Como se não bastasse a completa desmotivação dos professores, a tentarem cumprir o programa em aulas preenchidas com gritos e ameaças para controlo disciplinar. Como se não fosse suficiente o tédio dos alunos, a mandarem mensagens de telemóveis escondidos, a responderem sem respeito às admoestações dos professores ou a agredirem-se nos pátios das escolas. Como se não fosse já insuportável o desinteresse dos pais, centrados no seu próprio trabalho ou a viverem o desemprego. Como se alguém pudesse esquecer a destruição da Educação para a Saúde (com realce para o completo desinvestimento na Educação Sexual) e o desaparecimento dos temas de cidadania e de formação cívica. Como se pudéssemos ignorar a confusão nos cursos vocacionais, a balbúrdia causada na prova dos professores, o fracasso na aplicação do tão apregoado Estatuto do Aluno ou o inaceitável caos da colocação de professores no início deste ano lectivo.
Para quem conhece o quotidiano das nossas escolas básicas e secundárias, o diagnóstico sobre o desempenho da atual equipa do Ministério da Educação (ME) há muito estava definido. Desde cedo se compreendeu que Nuno Crato e a sua equipa defendiam um ensino centrado nos exames, onde os bons alunos seriam permanentemente incentivados e os estudantes em dificuldades deixados para trás. A tutela desde sempre definiu como “estruturante” o ensino clássico de algumas disciplinas, abandonando à sua sorte as outras e não deixando lugar a nada que contemplasse a pesquisa e a criatividade de temas não definidos nos manuais. As turmas passaram a ser locais de confronto entre professores e alunos e, nos poucos locais em que as aulas funcionam, todos se organizam à volta da preparação dos testes e “do que vem para o exame”, sem que haja descoberta do que vai pelo mundo ou qualquer incentivo à construção do próprio saber.
Vivíamos assim neste diagnóstico sombrio do nosso ensino. A resignação de alunos, professores e pais era a regra.

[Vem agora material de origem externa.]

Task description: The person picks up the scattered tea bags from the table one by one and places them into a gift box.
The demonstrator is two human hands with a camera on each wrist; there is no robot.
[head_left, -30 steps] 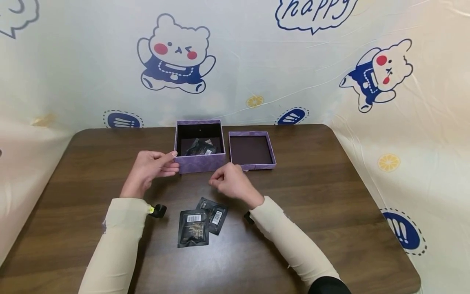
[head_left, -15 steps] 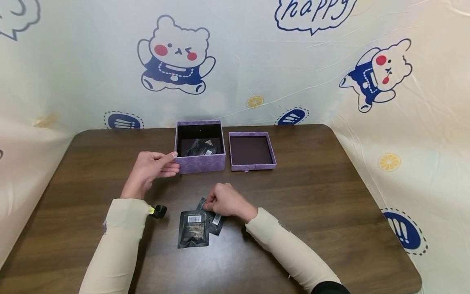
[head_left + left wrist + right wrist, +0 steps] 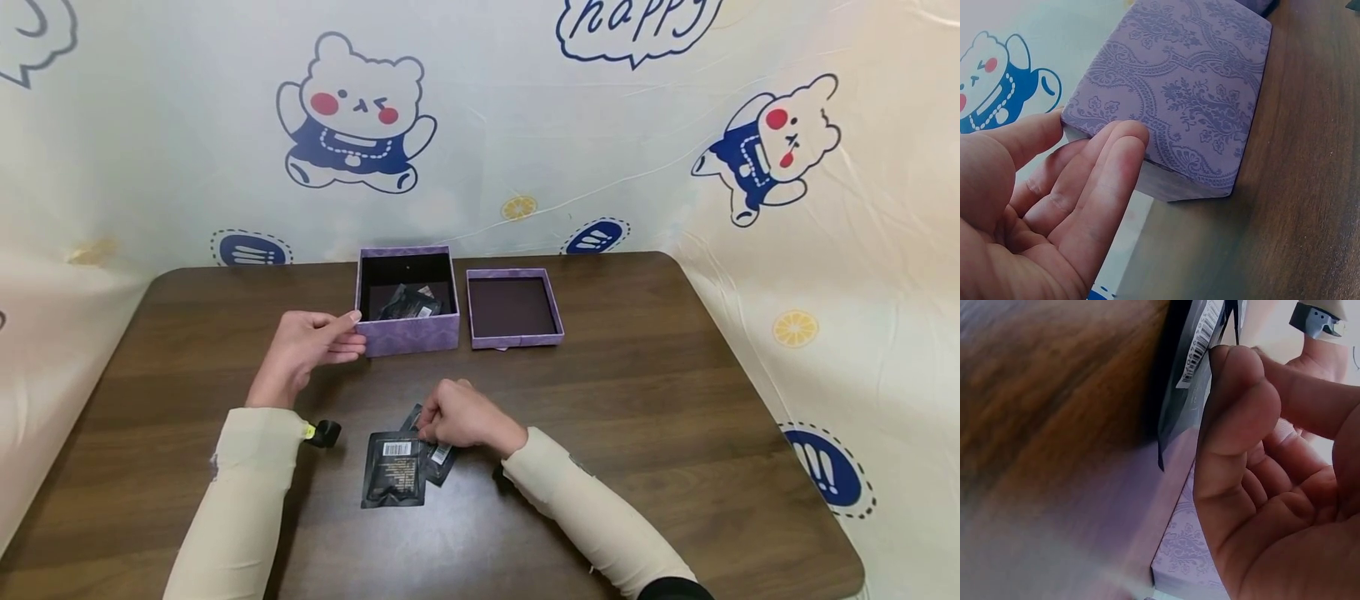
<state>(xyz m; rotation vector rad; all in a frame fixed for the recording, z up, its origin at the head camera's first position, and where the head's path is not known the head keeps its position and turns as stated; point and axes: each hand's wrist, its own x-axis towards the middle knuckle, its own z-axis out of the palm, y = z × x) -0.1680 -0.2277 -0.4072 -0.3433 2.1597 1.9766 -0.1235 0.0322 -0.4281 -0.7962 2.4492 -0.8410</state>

Havia a sensação de que a crise era profunda; e mesmo para as famílias com possibilidades financeiras para recorrerem ao ensino privado, o panorama não era animador: é verdade que ficavam à frente nas classificações das escolas, mas todos sabiam que a indisciplina imperava e a seleção de alunos era a única saída.
Veio agora o insuspeito Conselho Nacional de Educação (CNE) colocar o diagnóstico final no desempenho do ME. O CNE anunciou que, em 2012, 34,3% dos alunos tinham chumbado pelo menos uma vez; e demonstrou que a introdução recente de exames nos 4.º e 6.º anos (uma das marcas do consulado de Crato) “tem trazido, direta ou indiretamente, implicações na taxa de retenção”, que subiu, no 6.º ano, de 7,4% em 2011 para 14,8% em 2013; e no 9.º ano de 13,8% para 17,7%. Portugal, destaca o CNE, é o terceiro país da UE com maiores percentagens de chumbos, quando já se sabe que os resultados dos estudantes repetentes “são significativamente inferiores aos dos alunos que nunca foram retidos”. O CNE sublinha também os custos para as contas públicas que estas reprovações determinam, verbas que poderiam ser utilizadas no apoio aos alunos com dificuldades.
Tudo leva a uma conclusão: a equipa de Crato vai ter um triste final de mandato. As explicações dadas perante estes factos objetivos são dececionantes: ninguém defende passagens administrativas, o que queremos é que as escolas funcionem e os alunos progridam.